The Model has continuously gone through massive changes as it has tried to adapt itself with the ever-changing economic conditions of the world and needless to say, it has to continue to change and adapt itself if it wants to survive the future. But the thing which will not change is the basic structure of the model such as the welfare state, universalism and social cohesion and free markets. Though some may say that the model only works in principle, isn’t practical and would collapse soon, but time and again it has proved them wrong. Even though these countries are not immune to economic downturns, but undoubtedly, they have been able to bounce back more quickly than any other First World Countries. With the backing of the citizens as well as the political parties, the model has shared a sense of economic and social equality throughout its 60+ years of history.

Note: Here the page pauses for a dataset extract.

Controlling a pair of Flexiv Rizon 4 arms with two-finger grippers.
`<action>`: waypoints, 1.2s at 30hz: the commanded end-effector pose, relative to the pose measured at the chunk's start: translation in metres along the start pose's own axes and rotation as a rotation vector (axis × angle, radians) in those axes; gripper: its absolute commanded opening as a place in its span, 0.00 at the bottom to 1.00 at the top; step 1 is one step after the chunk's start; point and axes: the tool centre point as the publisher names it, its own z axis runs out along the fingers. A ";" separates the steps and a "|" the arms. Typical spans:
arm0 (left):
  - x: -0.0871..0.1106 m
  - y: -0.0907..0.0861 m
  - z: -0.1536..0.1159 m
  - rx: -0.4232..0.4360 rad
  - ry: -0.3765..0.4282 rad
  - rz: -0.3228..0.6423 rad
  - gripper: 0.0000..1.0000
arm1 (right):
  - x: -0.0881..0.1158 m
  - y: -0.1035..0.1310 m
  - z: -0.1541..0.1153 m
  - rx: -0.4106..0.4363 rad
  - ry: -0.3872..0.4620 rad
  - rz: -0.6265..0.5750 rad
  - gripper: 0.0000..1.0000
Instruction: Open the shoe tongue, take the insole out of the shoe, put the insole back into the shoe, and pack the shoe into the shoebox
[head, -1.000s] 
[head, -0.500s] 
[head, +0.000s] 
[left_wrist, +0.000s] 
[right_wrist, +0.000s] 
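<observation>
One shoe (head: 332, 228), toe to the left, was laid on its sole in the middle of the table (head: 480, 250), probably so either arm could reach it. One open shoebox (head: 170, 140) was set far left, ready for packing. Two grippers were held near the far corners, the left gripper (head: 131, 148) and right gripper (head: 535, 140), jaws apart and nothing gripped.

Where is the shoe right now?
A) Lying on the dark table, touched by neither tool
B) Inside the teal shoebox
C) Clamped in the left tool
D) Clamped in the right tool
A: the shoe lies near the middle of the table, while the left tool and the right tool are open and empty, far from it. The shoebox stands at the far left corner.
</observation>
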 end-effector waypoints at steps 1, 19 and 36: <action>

In any case, while the world argues furiously in support of this social democracy or against these so-called welfare economies, the Scandinavians make no efforts at all to coerce or coax other nations into adopting their model. Rather, they are content in working and solving their problems together while continuously upgrading themselves which results in them being placed consistently at the pinnacle of the global surveys of the happiest people in the world.